> **Work task**
Beginning at the first line of the material, output each line exactly until you reach and include the line containing "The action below". Leave every picture out.

> **Dataset excerpts**
>>
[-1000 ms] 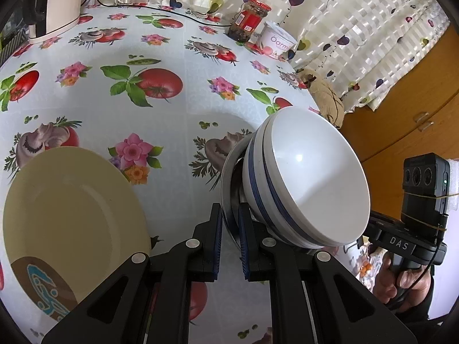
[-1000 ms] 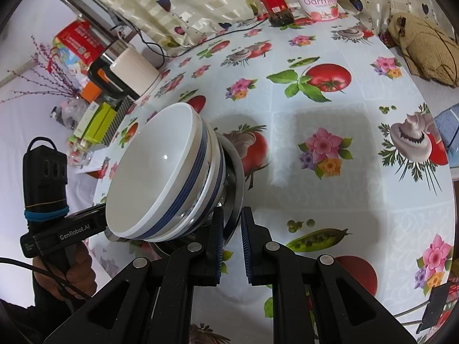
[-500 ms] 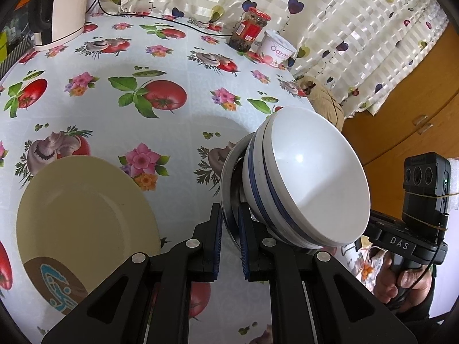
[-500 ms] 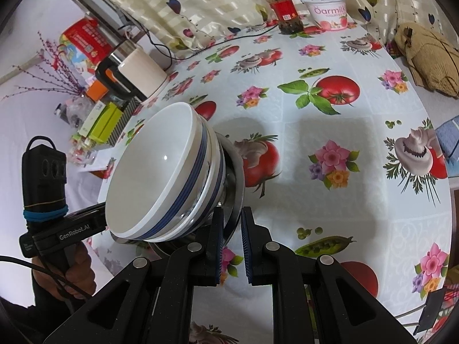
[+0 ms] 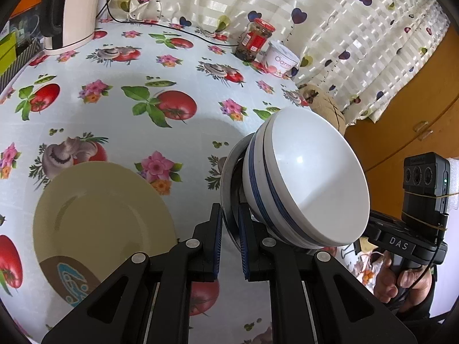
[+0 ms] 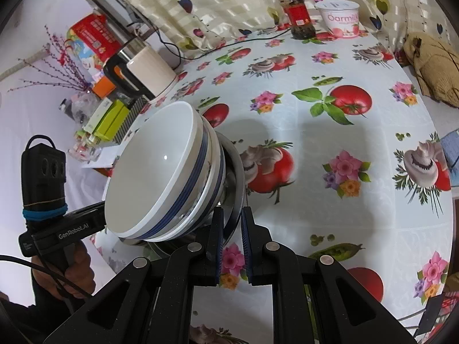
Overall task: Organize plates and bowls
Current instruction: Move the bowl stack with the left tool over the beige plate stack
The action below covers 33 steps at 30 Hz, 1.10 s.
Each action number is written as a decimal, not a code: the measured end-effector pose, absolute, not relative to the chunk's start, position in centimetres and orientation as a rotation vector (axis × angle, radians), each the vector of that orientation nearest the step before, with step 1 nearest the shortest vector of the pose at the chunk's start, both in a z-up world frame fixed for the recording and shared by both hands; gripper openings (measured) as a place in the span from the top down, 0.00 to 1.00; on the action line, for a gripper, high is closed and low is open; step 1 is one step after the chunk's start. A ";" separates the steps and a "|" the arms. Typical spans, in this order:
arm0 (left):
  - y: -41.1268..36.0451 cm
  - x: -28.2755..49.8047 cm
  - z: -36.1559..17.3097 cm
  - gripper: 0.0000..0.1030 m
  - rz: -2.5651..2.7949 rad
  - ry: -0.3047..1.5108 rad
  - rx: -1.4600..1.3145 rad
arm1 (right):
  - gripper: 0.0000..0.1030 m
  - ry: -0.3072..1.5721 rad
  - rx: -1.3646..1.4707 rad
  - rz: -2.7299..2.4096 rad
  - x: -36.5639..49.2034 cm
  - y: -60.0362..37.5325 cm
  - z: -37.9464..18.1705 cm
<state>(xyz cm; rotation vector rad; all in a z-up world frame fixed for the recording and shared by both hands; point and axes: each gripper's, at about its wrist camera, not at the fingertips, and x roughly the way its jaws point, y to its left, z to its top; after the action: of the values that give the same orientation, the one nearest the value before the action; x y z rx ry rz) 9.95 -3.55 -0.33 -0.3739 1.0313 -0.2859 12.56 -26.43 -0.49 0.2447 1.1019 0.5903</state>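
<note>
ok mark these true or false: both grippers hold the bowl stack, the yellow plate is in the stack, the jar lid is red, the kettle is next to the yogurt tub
1. Both hand-held grippers, left and right, clamp the metal plate under the stacked bowls. True.
2. The yellow plate is in the stack. False: it lies alone on the tablecloth.
3. The jar has a red lid. True.
4. The kettle stands beside the yogurt tub. False: they stand well apart; the jar is beside the tub.

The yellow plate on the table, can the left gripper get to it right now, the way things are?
Probably not yet. The left gripper is shut on the rim of the metal plate carrying the stacked bowls. The yellow plate lies bare and unblocked just beside it, but the stack must be set down first.
</note>
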 end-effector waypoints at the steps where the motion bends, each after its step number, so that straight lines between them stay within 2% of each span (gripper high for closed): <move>1: -3.3 9.9 -0.2 0.89 -0.282 1.029 -0.375 | 0.88 1.100 0.241 0.594 12.6 -26.2 -0.4; 19: 2.9 7.5 0.7 0.89 -0.140 0.986 -0.414 | 0.88 1.100 0.166 0.719 13.5 -19.5 0.6; 33: 7.2 5.3 -0.5 0.89 -0.028 0.993 -0.454 | 0.88 1.146 0.111 0.818 13.8 -13.7 -0.8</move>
<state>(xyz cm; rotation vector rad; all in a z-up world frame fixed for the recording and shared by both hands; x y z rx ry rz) 5.29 7.24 -0.47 -0.4545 0.9933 -0.0283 13.77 -13.65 -0.76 0.1107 1.1459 0.8176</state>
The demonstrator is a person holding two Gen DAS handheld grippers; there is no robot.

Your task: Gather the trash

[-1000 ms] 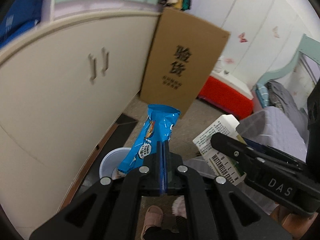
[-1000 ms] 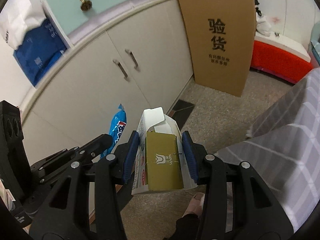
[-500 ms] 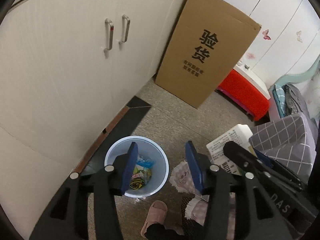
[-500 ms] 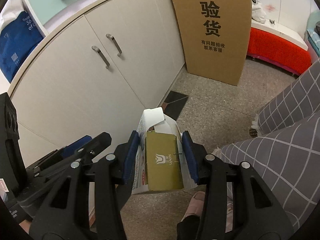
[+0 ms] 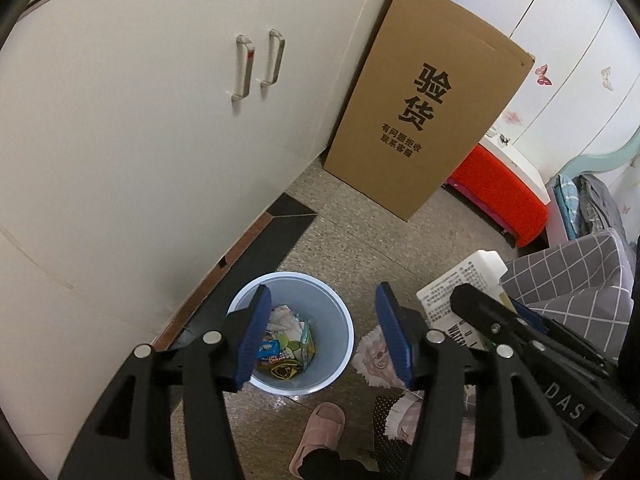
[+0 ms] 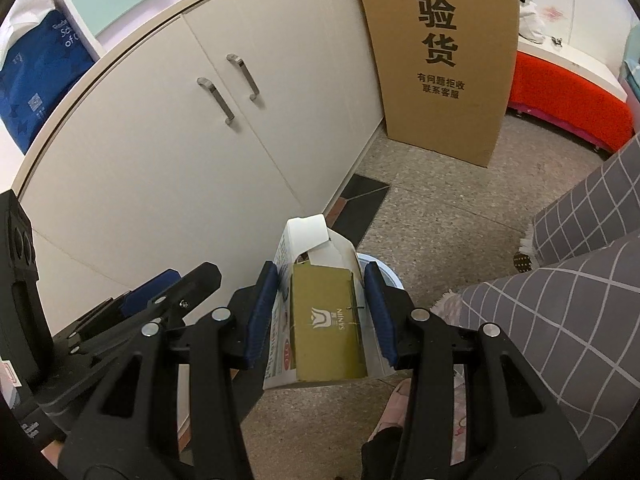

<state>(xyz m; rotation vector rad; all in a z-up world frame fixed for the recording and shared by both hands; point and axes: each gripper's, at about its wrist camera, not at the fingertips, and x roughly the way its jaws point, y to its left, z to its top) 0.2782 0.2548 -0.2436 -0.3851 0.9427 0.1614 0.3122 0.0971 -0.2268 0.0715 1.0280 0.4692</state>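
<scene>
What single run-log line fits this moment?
left gripper: opening, empty, over bin | right gripper: shut on carton | snack wrappers in bin

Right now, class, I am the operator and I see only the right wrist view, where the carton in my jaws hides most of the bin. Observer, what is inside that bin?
Observer: The left wrist view looks straight into the blue bin: colourful wrappers and crumpled paper lie in it.
Operator: Is there room for my carton?
Observer: Probably. The trash covers only the bottom, and the bin's wall shows bare above it.
Operator: Is the left gripper carrying anything?
Observer: No. The left gripper hangs above the bin, its jaws opening with nothing between them.
</scene>
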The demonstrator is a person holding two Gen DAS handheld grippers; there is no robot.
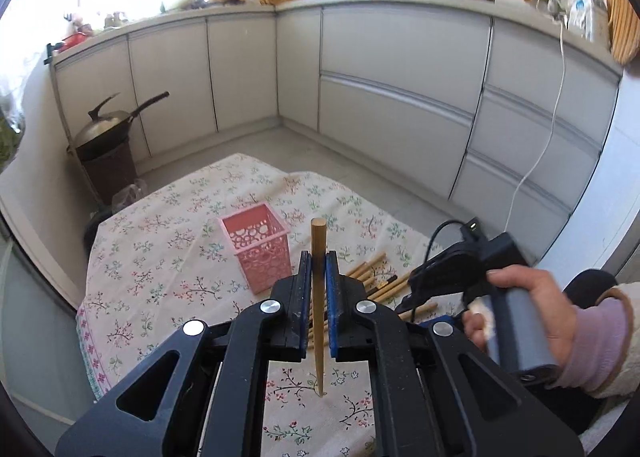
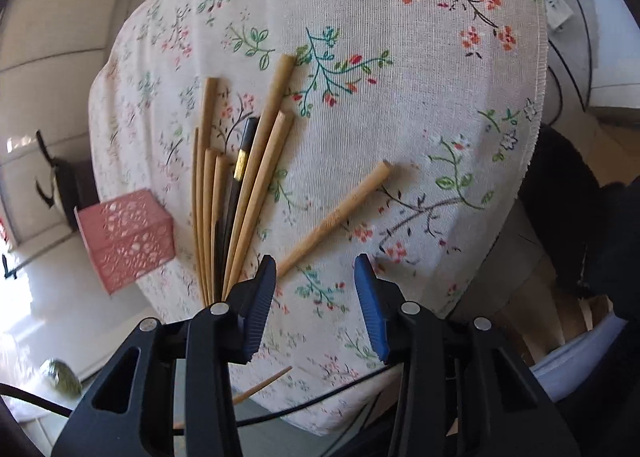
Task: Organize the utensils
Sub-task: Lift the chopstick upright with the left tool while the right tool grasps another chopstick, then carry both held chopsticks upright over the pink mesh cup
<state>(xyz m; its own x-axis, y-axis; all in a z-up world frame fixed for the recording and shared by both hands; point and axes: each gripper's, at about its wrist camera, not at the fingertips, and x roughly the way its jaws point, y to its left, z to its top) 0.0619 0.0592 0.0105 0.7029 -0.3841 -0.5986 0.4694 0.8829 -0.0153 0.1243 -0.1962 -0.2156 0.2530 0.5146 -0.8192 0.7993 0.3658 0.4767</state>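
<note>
One wooden chopstick [image 1: 318, 297] is clamped between the blue ribbed pads of the left gripper [image 1: 319, 277]; it is round, light brown, with the blunt thick end pointing up and the thin tip pointing down over the surface [image 1: 168, 277], which is covered by a woven cloth with a printed flower pattern. Just beyond this gripper stands a pink plastic basket [image 1: 258, 247], square in shape, with walls pierced by round holes.

Several more chopsticks [image 2: 244, 193] lie in a fan-shaped bundle on the cloth, beside the basket; most are of pale wood, and one is black [image 2: 236, 185] with a gold band. A single wooden chopstick [image 2: 336, 217] lies apart from the bundle, slanted, its thin end near the right gripper [image 2: 316, 297]. The jaws of this gripper stand apart and nothing is between them. In the left wrist view, a hand [image 1: 520, 317] holds its grey handle.
</note>
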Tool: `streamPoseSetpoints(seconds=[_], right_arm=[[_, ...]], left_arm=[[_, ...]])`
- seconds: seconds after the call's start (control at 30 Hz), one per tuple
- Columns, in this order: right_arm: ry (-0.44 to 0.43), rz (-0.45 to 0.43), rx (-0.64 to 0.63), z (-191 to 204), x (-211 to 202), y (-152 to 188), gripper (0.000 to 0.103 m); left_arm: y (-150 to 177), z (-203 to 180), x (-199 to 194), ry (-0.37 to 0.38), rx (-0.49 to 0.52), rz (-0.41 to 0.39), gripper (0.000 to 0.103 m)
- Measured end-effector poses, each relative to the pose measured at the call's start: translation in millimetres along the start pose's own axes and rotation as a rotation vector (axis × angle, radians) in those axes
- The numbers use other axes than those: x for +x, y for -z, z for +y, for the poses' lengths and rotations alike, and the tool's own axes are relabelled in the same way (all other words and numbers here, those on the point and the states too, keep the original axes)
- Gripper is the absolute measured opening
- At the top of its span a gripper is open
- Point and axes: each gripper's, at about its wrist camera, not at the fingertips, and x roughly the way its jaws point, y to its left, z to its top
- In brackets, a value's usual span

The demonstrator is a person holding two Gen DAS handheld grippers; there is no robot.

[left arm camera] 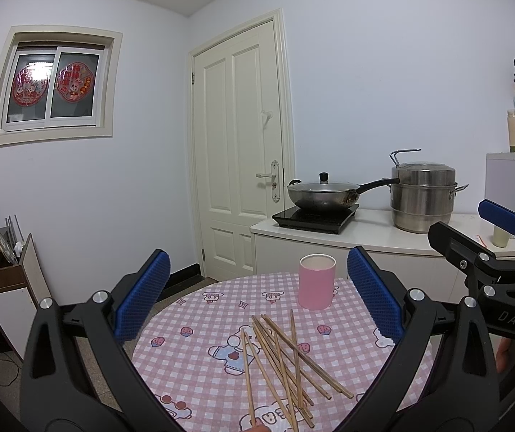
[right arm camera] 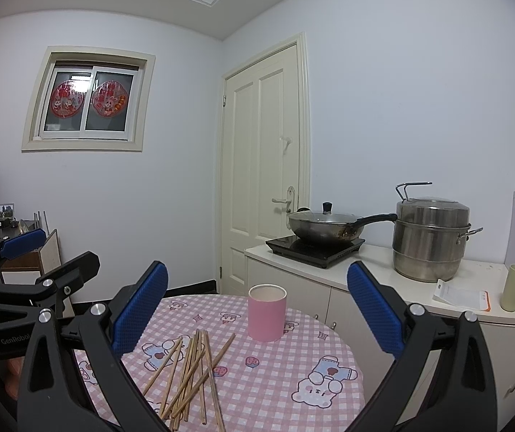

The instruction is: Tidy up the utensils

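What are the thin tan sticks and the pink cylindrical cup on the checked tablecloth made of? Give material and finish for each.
Thin tan sticks: probably bamboo or light wood, matte and unvarnished; pale straw colour, no shine.
Pink cylindrical cup: possibly paper, card or matte plastic; flat pink outside with no glare, thin pale rim and lighter inside. The pictures cannot settle which.
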Motion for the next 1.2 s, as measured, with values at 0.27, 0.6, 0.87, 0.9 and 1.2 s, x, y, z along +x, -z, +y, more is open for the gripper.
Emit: streamPoseSetpoints(seconds=[0.27,0.6,0.87,0.9,1.2], right_arm=[[-0.006,0.005,0.0,0.7,1.4,1.7,0.096],[-0.026,0.034,0.0,2.6,9.2,5.2,0.096],[-0.049,0.118,0.016,-1.9,35.1,18.2,0.096],[-0.051,0.13,0.017,-2.3,38.9,20.1,0.096],[-0.022,0.332,0.01,-5.5,92.6,57.2,0.096]], left_arm=[[1.6,-0.2,2.1,-0.002,0.0,0.008,0.097],[10.6,0.9,15.9,0.0,0.0,0.052,0.097],[26.9,14.4,44.4,0.022,-0.044,0.169,0.097],[30.3,19.3,49.7,0.028,-0.063,0.192,0.097],[80.9,50.9,116.3,0.033,-0.124,0.467,0.097]])
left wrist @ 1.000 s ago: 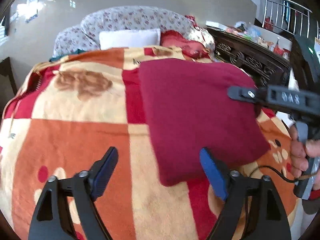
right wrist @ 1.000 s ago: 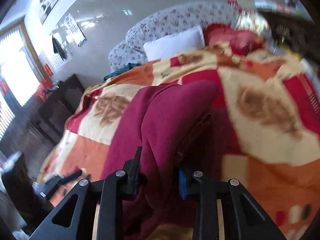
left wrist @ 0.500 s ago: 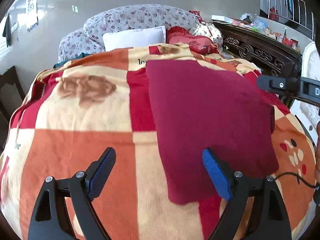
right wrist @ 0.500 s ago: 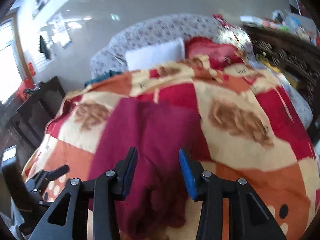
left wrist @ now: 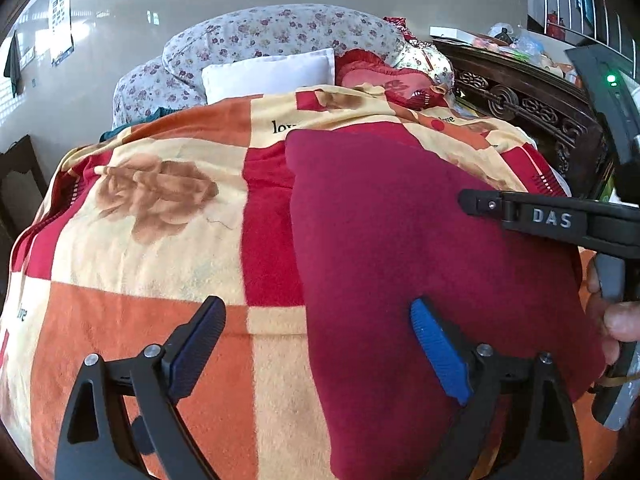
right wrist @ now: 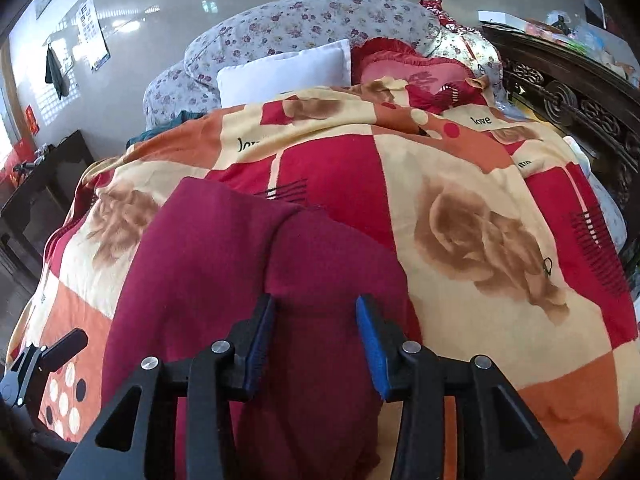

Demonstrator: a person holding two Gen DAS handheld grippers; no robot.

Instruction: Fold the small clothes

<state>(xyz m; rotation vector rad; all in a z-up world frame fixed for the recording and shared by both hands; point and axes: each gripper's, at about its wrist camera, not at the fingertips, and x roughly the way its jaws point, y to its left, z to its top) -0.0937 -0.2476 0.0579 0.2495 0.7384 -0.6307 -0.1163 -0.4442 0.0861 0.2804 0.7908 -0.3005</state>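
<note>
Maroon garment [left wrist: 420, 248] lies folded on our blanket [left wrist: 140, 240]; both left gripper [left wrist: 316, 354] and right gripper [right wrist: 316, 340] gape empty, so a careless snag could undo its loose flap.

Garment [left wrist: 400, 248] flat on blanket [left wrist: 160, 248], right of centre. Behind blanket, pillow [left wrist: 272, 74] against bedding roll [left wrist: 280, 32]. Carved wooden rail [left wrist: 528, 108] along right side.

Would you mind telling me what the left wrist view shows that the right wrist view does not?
Only the left wrist view shows the person's fingers on the right gripper handle and the railing. Only the right wrist view shows the garment's folded-over layer and the dark side table. Both show the maroon garment, patterned blanket and white pillow.
</note>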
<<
> **Task output**
[-1000 ms] 
[-1000 ms] 
[-500 ms] 
[-500 ms] 
[+0 ms] 
[+0 ms] 
Overall task: Organize plates and bowls
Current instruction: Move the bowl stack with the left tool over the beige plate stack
The action below covers 33 steps at 30 Hz, 1.10 s.

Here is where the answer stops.